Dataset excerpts
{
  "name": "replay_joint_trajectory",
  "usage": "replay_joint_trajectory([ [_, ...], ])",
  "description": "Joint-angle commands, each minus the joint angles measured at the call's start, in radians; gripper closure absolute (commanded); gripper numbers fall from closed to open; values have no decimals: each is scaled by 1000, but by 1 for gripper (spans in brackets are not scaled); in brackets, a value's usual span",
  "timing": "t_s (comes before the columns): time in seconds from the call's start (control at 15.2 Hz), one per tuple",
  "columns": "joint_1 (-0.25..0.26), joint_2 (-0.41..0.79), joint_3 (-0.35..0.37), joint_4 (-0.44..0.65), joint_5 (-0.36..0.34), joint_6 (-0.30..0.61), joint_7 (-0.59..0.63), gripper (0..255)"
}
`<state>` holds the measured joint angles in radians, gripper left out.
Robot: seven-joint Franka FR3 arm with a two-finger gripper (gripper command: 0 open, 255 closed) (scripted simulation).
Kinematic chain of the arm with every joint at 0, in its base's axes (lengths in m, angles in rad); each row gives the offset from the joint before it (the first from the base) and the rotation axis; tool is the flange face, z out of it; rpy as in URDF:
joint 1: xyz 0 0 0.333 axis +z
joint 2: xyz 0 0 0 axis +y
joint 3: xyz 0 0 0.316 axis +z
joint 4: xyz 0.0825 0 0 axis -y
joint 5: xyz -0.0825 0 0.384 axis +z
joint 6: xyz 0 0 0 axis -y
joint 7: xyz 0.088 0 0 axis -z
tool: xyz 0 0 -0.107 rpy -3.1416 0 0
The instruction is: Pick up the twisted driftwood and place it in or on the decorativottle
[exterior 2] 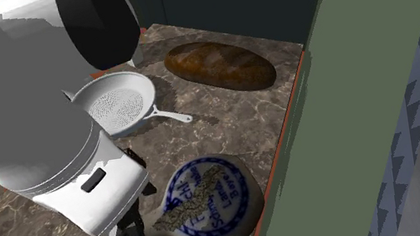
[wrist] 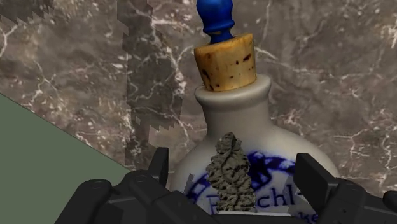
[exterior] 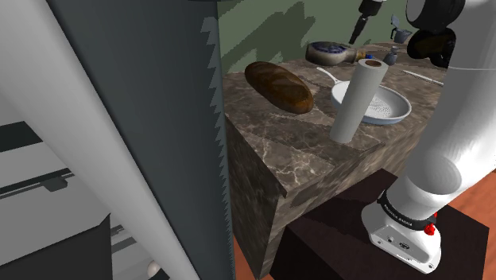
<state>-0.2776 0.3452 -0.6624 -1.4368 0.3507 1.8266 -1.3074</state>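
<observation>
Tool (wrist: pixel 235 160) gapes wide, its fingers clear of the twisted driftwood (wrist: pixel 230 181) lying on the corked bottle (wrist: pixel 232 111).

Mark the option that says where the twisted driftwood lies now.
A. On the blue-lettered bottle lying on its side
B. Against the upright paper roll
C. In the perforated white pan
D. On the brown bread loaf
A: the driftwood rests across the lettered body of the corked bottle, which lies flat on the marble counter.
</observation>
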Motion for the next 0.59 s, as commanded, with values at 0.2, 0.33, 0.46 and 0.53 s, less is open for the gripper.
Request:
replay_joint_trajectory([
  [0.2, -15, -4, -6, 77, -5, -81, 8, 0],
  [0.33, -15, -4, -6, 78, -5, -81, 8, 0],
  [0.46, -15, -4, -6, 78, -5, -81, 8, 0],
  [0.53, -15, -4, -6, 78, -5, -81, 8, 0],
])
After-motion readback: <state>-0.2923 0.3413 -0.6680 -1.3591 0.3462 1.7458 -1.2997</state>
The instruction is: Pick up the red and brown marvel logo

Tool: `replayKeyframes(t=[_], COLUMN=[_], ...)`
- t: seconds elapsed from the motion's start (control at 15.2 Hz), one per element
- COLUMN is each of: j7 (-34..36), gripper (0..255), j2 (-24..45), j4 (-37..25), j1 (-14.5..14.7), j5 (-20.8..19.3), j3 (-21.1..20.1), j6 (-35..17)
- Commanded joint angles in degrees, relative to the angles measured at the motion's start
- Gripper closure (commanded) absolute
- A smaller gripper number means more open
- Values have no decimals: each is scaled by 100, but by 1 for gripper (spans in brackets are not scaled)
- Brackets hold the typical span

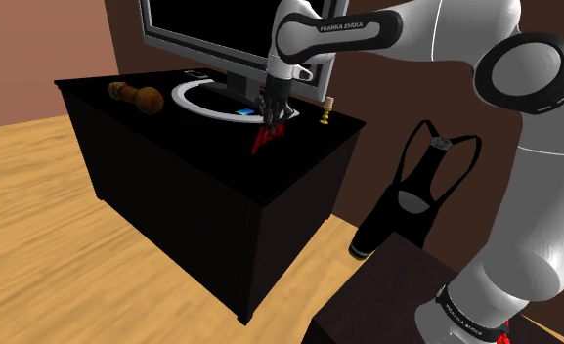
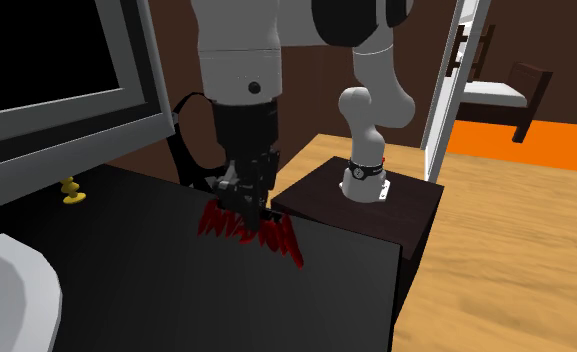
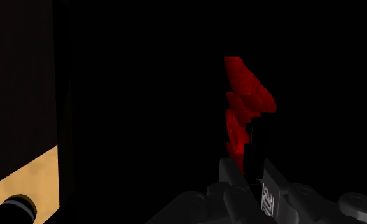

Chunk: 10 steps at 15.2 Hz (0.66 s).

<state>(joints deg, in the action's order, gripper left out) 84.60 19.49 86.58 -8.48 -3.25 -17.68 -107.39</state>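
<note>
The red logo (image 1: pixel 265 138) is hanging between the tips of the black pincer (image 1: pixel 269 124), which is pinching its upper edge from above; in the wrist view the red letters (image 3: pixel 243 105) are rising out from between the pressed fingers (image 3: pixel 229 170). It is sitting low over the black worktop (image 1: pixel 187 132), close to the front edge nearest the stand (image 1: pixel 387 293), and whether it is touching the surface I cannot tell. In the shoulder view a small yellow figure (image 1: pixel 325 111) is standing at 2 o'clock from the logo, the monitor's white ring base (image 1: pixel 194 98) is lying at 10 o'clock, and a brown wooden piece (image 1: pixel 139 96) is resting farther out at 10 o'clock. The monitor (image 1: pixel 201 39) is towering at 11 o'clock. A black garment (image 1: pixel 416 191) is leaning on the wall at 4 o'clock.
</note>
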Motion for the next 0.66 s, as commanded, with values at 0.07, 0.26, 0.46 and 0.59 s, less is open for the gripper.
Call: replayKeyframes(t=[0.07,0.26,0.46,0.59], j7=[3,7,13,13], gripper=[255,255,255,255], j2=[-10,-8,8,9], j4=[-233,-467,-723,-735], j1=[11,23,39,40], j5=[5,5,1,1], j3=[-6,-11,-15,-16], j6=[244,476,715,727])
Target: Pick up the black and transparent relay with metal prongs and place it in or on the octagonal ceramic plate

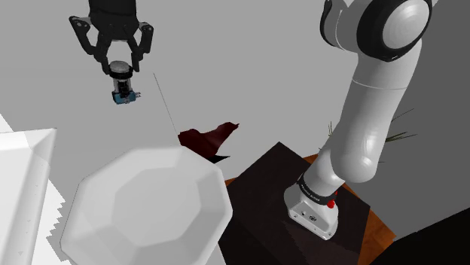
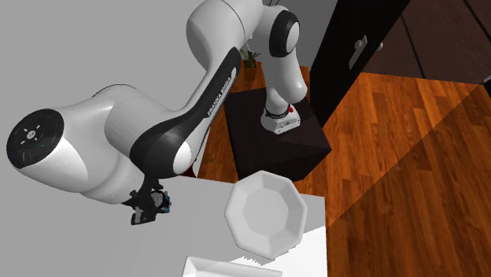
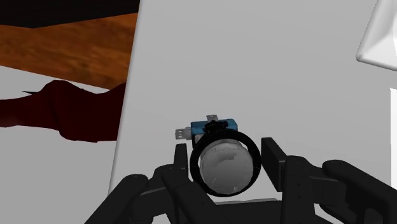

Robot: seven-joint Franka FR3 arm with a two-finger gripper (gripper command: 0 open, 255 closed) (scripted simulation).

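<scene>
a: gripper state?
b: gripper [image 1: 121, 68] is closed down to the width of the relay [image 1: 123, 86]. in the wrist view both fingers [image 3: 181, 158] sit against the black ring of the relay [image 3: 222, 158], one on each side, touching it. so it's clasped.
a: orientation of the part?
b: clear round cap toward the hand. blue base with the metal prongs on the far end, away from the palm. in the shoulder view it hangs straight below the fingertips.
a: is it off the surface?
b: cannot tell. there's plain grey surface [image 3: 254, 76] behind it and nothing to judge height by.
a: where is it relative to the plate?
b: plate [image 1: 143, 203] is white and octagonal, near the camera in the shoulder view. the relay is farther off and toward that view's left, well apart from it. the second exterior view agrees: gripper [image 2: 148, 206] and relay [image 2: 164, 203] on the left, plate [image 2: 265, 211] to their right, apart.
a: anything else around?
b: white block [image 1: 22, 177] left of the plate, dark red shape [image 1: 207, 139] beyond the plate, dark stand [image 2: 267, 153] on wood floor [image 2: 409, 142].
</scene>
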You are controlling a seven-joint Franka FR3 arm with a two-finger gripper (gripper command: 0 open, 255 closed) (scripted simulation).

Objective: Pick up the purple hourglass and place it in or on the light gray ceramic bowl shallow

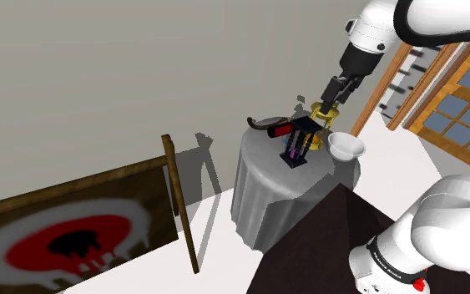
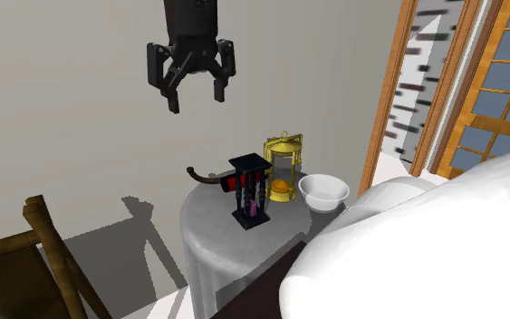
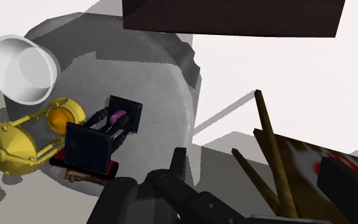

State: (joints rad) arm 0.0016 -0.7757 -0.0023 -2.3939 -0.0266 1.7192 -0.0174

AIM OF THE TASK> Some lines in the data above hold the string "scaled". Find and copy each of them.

ANSWER SPACE>
  "description": "Joint-angle commands, each minus the joint angles measured at the call's start, in radians; gripper closure absolute (commanded); gripper numbers fall from closed to open; values have no decimals: each is scaled by 1000, but by 1 for gripper (spans in brackets are not scaled); in brackets, a value's usual span",
- Values have no decimals: each is scaled by 100, but by 1 for gripper (spans in brackets are not scaled)

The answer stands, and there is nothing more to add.